Голова закружилась.
Веснин увидел широкую пыльную улицу большого села Завьялово.
На выщербленных ступенях крошечной каменной церквушки, давно превращенной в овощной склад, сидел Ванечка Шашкин. Деревенский пацан в заношенной рубашонке, в подвернутых, великоватых для него штанах на корточках примостился у его ног, заворожено следя за кончиком хворостинки, которой Ванечка рисовал на пыльных ступенях странные чертежи. Пассажиры давно вернулись в институтский автобус, нагулявшись после двухчасовой непрерывной тряски, не торопился только Ванечка, казалось, он не слышал окликов: «Эй, Архимед! Закрывай свой семинар! Ну, Ванечка, черт тебя!»
Спокоен был только водитель. Грузный, морщинистый, он тяжело сложил на руле испачканные мазутом руки. Он не материл Ванечку и не торопил его.

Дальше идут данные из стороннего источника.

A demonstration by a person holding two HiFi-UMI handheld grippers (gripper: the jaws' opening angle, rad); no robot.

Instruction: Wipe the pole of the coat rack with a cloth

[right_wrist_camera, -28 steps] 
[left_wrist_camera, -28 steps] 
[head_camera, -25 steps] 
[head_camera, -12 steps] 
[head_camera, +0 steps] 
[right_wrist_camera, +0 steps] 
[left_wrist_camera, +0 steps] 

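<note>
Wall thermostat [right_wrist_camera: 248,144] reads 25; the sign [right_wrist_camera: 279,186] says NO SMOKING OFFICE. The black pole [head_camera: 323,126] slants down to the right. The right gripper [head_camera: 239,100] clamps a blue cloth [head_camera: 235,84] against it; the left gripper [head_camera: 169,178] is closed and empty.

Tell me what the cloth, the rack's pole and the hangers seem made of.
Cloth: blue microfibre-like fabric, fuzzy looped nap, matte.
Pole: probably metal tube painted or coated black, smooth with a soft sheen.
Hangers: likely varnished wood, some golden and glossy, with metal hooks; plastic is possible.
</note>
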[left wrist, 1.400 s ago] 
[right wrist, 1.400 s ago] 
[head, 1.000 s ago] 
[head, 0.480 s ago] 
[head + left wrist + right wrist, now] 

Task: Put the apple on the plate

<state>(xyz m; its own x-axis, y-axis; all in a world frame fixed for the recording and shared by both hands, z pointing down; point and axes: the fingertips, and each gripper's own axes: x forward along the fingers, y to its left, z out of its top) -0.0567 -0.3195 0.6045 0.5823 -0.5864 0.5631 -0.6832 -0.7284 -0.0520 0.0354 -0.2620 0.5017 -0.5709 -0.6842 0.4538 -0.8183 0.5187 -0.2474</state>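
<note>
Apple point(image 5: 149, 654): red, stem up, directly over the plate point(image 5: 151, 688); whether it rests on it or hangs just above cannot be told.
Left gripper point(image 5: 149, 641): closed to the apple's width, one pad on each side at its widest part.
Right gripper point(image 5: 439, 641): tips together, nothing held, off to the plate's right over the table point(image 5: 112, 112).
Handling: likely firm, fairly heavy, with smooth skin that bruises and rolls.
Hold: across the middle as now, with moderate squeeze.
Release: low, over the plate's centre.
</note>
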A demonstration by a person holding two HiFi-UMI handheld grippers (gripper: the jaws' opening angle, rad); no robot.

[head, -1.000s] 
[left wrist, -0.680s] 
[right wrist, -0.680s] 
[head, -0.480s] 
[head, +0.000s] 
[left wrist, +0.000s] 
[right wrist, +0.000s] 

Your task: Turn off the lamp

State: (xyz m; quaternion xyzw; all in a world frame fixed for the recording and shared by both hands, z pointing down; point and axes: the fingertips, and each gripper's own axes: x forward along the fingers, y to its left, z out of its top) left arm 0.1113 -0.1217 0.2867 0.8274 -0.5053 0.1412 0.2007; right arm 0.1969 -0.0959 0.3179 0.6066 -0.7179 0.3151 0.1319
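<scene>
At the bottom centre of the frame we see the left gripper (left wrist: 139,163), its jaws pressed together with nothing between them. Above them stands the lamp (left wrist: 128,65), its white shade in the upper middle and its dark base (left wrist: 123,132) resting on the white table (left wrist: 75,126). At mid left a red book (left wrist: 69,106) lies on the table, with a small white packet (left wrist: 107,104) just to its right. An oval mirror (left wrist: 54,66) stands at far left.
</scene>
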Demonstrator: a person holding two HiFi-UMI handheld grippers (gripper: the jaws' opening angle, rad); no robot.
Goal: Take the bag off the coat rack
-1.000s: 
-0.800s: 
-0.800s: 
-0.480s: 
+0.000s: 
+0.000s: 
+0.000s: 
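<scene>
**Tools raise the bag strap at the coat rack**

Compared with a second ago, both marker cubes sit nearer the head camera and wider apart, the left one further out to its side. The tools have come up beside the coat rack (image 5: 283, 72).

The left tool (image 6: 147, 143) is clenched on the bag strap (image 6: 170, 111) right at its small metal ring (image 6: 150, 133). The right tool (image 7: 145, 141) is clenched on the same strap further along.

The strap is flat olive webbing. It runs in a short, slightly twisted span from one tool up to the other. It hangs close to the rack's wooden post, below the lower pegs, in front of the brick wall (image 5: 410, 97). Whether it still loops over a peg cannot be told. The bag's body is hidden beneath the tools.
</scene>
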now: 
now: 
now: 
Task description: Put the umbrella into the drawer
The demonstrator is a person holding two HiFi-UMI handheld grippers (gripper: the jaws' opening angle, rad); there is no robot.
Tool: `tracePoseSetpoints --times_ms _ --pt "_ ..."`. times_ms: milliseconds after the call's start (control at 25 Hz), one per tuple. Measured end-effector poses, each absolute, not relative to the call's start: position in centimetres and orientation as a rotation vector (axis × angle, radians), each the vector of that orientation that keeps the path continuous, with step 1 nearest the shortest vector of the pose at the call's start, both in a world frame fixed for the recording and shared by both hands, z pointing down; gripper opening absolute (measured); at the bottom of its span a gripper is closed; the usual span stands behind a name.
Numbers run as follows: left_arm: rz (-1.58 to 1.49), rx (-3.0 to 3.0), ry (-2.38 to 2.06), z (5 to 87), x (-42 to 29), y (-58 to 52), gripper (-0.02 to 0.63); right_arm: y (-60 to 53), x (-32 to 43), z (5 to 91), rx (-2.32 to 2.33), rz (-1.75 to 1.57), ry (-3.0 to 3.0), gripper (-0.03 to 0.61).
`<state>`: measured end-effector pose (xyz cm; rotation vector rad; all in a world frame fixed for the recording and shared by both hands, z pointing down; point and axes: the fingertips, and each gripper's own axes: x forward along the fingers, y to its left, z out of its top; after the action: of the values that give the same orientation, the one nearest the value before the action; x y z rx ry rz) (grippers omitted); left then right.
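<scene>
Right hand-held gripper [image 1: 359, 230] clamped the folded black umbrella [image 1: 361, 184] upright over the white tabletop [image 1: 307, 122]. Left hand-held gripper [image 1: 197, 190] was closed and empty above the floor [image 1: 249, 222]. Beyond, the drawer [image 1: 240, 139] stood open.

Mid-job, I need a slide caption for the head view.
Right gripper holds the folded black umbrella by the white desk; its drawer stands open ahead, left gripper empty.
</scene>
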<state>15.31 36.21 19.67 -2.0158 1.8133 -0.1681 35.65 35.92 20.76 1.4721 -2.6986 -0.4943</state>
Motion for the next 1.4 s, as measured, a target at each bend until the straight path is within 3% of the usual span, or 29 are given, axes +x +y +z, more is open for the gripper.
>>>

Только повернул голову, когда Ванечка наконец поднялся в автобус: «А там не зашибут мальчишку?»
Возле церквушки действительно бродили спутанные лошади.
– Не зашибут, – уверенно ответил Ванечка. – Ему уже почти три года.
– Ну, если три… – кивнул водитель.
Что-то незримое соединило в этот момент грузного водителя и Ванечку, все в автобусе это уловили. Каждый пусть на мгновение, но вернулся на ту свою единственную пыльную улочку – Мазутную или Телеграфную, давно ставшую Звездной или Космической, к тому единственному человеку, который когда-то, как вот только что Ванечка, сидел рядом с ними и чертил на пыльных ступенях странные волшебные чертежи.
Веснин тряхнул головой.
Ванечка Ванечкой, но он впрямь чувствовал себя ребенком.
Будто заигрался на завалинке под закрытым окном, а окно внезапно растворилось, и выглянул странный человек. И видно было, что готов он ответить на любой вопрос, ты только не теряйся, спрашивай, а вот он, Веснин, растерялся.
– Мое детство – это мой опыт, – сказал он вслух. – Зачем тебе чей-то чужой опыт? Ты разве не знаешь, что любой человеческий опыт на восемьдесят, если не на девяносто процентов замешан на лжи или на непонимании?
– Это и у тебя так?
Веснин замер.
В его невинном вопросе таилась ловушка.